House Could Hang on NY’s Early Mail Voting Law
The state’s highest court, ending more than a century of practice, just gave a gift to its fellow Democrats.
If Hakeem Jeffries accedes to the Speakership in January, he could have New York’s Court of Appeals to thank. With control of the House possibly hinging on swing districts in the Empire State, the state’s top court just handed to the Democrats a win over rules for mail-in balloting. The court rejected a GOP challenge to New York’s Early Mail Voting Law. That opens the door to no-excuse absentee voting, along with fears of potentially decisive voter fraud.
The ruling is a win for Governor Hochul and Democrats, who have been pushing for expanded mail-in balloting options across the country since the Covid pandemic. What might have been defended as a temporary abrogation of the tradition that voters are expected to cast ballots in person has devolved among partisans on the left to be seen as a kind of complement to the Democratic Party’s aggressive get out the vote tactics.
Instead of the immemorial custom of heading to the polls on Election Day and casting one’s ballot in person — and in secret — along with millions of one’s fellow Americans as a rite of democracy, the Democrats have turned voting into a kind of multi-week extended symposium, what with early voting on top of the rise of mail-in balloting. Once, voters needed to supply an excuse to get an absentee ballot. Now, it’s increasingly optional.
This isn’t merely a procedural gripe. The expectation of in-person voting is embedded in the Constitution of New York, explains the Empire Center’s Cam Macdonald. The option to skip a trip to the polling-place and mail in a ballot, he says “is a substantial departure from the history of New Yorkers promoting election integrity,” not to mention the heritage of “taking incremental approaches to making exceptions to in-person voting.”
Mr. Macdonald notes that “from its founding in 1777,” New York “has promoted in-person voting by secret ballot,” with “exceptions by constitutional amendment as circumstances have required.” That principle animated the GOP’s opposition to lax mail-in voting rules. Despite the historical record on this head, though, New York’s chief judge, Rowan Wilson, along with five colleagues, espied in its constitution no requirement for in-person voting.
The high court’s ruling purports to decide, as Congresswoman Elise Stefanik put it, “that for over 150 years, New York’s elected officials, voters, and judges misunderstood their own state’s Constitution.” As recently as 2018, the press association reports, New Yorkers “generally could only vote by absentee ballot” if they had an excuse like “serving in the military, traveling abroad or suffering from an illness.” That all changed during the pandemic.
While Democrats have come to embrace the practice, they used to be more skeptical. In a 2004 hearing Congressman Jerrold Nadler noted that “paper ballots are extremely susceptible to fraud,” offering to provide “experience which would make your head spin.” While evidence has not emerged to show the lax voting rules in 2020 tilted the presidential election, questions and concerns abound over the security and verifiability of voting by mail.

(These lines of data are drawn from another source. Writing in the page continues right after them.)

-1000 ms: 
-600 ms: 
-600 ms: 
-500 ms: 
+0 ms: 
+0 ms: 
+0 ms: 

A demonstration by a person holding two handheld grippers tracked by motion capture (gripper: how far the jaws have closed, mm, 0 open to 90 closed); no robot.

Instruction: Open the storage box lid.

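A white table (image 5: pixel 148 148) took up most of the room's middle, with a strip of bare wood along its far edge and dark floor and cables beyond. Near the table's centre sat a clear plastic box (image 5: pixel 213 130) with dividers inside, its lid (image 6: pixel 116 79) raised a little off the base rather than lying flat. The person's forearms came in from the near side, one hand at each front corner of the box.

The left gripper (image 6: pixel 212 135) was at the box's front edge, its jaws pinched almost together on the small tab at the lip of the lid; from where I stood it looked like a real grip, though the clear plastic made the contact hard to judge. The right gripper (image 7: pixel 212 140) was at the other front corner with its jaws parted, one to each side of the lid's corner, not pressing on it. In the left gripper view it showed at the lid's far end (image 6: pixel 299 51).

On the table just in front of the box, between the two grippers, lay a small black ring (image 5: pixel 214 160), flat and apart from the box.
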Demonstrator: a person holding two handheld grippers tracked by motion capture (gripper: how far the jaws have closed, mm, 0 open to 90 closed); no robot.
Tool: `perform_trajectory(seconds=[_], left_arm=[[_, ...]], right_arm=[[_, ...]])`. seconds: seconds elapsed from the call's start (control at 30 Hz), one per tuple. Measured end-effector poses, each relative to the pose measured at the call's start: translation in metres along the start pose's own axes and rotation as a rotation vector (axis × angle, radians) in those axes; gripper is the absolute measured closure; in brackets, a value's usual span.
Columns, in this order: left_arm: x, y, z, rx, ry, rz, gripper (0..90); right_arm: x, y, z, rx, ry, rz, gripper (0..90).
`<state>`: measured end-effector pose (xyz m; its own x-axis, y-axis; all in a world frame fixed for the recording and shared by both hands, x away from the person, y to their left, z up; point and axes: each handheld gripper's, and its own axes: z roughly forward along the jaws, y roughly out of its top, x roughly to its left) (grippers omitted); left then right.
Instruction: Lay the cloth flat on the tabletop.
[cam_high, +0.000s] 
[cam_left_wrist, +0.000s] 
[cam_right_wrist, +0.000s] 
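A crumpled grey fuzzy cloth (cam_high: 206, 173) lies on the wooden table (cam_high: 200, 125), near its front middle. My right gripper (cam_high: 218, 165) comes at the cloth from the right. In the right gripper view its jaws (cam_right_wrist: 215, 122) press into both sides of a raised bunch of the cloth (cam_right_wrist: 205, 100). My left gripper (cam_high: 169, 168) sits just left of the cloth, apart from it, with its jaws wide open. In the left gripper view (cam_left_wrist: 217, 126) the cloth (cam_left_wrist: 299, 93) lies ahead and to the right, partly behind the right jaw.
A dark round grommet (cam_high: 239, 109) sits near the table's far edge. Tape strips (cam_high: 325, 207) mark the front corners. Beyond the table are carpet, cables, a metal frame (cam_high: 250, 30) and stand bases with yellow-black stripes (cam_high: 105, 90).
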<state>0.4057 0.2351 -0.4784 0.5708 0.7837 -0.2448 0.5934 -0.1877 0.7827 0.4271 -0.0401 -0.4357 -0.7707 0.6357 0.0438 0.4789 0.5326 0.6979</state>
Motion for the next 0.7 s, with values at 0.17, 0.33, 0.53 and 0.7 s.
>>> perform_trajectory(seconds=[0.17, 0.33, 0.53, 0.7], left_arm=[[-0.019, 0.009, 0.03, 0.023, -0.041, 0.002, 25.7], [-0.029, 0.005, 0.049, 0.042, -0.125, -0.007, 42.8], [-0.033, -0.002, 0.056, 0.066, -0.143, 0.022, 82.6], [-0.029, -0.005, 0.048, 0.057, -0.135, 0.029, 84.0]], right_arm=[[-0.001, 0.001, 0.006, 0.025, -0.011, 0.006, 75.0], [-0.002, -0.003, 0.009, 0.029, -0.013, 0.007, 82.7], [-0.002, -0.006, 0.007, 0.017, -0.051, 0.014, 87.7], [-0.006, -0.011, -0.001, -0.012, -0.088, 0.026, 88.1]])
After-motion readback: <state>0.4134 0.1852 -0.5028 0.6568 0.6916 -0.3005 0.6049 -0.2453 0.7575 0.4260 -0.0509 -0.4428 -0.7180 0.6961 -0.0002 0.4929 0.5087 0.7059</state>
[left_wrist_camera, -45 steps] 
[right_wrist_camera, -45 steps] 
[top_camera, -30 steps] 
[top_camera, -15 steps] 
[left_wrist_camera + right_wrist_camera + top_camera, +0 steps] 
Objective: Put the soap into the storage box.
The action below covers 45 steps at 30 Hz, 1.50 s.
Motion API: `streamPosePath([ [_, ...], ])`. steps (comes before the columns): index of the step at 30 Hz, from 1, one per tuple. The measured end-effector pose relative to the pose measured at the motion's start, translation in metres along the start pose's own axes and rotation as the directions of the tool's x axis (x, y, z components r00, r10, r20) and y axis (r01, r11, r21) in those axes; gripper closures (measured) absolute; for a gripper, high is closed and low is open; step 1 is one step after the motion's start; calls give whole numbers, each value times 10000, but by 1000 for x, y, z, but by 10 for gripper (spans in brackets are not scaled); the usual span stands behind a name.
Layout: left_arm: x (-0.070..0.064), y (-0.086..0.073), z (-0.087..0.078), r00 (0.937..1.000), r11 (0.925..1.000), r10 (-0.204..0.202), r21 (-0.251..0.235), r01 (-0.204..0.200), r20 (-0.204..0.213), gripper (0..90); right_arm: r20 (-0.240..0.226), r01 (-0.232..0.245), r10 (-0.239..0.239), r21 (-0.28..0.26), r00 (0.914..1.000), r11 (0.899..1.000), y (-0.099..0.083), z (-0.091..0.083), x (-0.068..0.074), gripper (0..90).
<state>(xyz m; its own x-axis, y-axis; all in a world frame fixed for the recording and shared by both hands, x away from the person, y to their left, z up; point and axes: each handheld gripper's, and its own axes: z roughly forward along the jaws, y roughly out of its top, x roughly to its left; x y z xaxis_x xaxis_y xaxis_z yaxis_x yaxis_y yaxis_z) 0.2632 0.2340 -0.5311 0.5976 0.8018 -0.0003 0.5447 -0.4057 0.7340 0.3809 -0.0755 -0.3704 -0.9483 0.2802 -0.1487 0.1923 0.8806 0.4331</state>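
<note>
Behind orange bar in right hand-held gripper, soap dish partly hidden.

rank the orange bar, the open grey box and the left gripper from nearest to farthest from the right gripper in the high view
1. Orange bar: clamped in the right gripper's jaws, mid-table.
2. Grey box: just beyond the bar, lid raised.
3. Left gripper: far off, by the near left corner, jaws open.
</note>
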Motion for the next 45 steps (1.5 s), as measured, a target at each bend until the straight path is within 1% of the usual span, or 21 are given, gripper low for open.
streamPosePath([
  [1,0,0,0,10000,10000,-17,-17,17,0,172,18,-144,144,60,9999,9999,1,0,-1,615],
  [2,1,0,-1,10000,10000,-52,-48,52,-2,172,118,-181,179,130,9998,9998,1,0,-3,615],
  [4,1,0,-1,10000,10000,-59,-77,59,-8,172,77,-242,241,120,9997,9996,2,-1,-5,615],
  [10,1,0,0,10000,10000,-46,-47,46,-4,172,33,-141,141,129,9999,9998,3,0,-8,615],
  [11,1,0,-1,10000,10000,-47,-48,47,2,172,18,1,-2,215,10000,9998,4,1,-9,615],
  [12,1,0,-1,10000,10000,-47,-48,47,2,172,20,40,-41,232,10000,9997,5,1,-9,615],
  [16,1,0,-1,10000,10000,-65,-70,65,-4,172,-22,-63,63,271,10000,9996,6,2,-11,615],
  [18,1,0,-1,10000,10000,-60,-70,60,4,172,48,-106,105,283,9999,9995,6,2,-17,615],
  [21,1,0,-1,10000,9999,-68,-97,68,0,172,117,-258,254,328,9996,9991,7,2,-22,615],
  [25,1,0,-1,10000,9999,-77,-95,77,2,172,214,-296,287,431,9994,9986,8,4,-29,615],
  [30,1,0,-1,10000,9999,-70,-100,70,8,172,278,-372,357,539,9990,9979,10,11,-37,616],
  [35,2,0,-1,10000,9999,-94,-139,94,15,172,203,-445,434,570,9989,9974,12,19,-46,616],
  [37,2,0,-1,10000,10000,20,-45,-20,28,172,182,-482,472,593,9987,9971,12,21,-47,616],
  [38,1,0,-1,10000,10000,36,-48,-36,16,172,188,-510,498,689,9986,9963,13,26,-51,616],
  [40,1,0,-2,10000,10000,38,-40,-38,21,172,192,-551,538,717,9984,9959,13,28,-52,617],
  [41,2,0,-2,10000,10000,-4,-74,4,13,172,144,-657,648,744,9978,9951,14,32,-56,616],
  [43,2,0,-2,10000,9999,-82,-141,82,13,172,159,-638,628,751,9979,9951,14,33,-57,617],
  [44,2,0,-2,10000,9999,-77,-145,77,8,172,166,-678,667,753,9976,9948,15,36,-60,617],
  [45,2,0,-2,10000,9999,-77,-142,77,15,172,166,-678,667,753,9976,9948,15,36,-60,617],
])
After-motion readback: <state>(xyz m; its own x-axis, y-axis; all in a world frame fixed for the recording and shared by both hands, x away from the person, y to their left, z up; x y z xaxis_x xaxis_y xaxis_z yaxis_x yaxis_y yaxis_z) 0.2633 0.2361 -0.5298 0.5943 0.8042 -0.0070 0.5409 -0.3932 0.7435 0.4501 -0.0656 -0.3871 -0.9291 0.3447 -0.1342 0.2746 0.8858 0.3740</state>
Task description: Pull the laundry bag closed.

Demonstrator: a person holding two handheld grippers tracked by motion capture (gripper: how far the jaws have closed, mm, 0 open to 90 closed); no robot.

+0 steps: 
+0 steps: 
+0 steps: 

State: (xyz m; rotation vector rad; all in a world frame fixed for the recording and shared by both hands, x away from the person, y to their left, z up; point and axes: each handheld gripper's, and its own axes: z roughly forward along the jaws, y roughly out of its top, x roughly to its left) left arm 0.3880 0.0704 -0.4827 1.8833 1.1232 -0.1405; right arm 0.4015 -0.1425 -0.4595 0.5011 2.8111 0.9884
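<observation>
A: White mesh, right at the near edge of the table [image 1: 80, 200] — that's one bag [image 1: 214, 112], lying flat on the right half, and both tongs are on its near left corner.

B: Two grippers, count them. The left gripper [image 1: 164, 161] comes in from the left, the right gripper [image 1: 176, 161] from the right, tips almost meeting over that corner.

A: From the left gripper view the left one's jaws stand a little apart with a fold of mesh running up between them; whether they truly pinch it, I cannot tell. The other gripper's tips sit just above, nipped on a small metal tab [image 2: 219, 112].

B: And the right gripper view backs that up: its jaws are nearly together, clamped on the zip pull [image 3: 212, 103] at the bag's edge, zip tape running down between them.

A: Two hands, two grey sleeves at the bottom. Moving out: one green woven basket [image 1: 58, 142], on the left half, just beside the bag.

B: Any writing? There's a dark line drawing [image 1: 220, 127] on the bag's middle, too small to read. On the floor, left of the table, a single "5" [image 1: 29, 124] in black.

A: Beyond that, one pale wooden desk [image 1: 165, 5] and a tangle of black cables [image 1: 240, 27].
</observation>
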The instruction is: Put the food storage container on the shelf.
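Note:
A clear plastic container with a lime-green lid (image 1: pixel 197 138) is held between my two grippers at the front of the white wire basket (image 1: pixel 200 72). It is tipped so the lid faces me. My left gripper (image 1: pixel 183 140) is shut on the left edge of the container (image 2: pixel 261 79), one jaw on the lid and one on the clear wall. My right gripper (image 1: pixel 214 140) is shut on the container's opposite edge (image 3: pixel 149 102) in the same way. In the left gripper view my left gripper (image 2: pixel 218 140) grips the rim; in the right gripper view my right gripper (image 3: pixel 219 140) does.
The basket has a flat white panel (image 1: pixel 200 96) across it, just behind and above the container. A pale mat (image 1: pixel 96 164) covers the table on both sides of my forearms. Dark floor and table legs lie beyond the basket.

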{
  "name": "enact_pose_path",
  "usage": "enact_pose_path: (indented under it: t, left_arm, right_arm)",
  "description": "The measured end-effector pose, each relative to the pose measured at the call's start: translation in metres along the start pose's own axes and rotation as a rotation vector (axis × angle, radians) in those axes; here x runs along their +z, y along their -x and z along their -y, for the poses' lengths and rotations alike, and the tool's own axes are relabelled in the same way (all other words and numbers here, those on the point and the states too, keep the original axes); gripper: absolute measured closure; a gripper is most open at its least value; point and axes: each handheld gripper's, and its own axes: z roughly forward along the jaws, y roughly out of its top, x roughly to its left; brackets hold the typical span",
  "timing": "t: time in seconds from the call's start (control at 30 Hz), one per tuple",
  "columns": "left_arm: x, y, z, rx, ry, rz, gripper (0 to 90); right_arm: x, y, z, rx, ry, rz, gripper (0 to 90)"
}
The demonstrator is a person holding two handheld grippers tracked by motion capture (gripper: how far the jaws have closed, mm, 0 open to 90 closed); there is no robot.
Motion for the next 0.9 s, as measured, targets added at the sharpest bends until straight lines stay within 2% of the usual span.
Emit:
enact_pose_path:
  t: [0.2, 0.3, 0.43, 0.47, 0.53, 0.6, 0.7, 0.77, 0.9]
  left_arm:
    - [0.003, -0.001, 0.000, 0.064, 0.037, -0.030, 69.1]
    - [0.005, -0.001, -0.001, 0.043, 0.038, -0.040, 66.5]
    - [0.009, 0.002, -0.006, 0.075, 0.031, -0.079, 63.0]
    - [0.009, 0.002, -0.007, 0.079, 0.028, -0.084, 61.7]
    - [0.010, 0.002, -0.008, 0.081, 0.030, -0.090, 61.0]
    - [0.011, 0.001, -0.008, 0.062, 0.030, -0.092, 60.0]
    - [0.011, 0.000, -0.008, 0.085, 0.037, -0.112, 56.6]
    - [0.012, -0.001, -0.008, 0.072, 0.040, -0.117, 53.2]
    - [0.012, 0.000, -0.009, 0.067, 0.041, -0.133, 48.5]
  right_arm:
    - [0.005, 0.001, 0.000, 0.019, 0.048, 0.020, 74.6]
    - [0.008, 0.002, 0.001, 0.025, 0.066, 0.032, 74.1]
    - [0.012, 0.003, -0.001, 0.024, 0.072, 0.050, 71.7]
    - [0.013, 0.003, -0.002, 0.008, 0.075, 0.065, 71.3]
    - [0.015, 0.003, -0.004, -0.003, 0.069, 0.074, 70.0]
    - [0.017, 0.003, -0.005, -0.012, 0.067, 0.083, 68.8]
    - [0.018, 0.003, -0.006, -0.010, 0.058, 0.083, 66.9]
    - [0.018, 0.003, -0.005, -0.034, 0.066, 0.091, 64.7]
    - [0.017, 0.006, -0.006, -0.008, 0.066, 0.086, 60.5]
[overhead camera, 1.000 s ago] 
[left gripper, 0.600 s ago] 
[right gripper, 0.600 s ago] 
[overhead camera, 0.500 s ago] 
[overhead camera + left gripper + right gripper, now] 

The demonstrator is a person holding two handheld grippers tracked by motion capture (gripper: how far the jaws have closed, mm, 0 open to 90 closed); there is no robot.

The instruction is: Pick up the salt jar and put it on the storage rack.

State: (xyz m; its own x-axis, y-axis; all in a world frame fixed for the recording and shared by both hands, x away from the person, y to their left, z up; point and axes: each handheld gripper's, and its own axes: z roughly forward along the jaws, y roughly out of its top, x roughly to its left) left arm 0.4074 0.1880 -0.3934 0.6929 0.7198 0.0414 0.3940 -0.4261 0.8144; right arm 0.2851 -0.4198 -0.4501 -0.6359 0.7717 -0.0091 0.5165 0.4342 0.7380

New York’s Early Mail Voting Law, with its loose mail-in ballot rules, defied the voters who in 2021 rejected a Constitutional amendment to allow “no-excuse absentee voting,” Mr. Macdonald notes. It might not impact the presidential election in New York, since the tight race between Presidents Biden and Trump has given way to a Trump-Harris matchup. With the GOP’s narrow control of the House in the balance, though, mail ballots could be decisive.
The Democrats are already salivating at the prospect of retaking the House, riding on the perceived coattails of their new presidential nominee. With the Cook Political Report designating GOP House seats at New York’s 4th, 17th, and 19th districts toss-ups, expect a push from Democrats there. “We’re inside the red zone,” Mr. Jeffries says. “We’re inside the 5-yard line.” Count on mail-in ballots to help push the Democrats to a touchdown.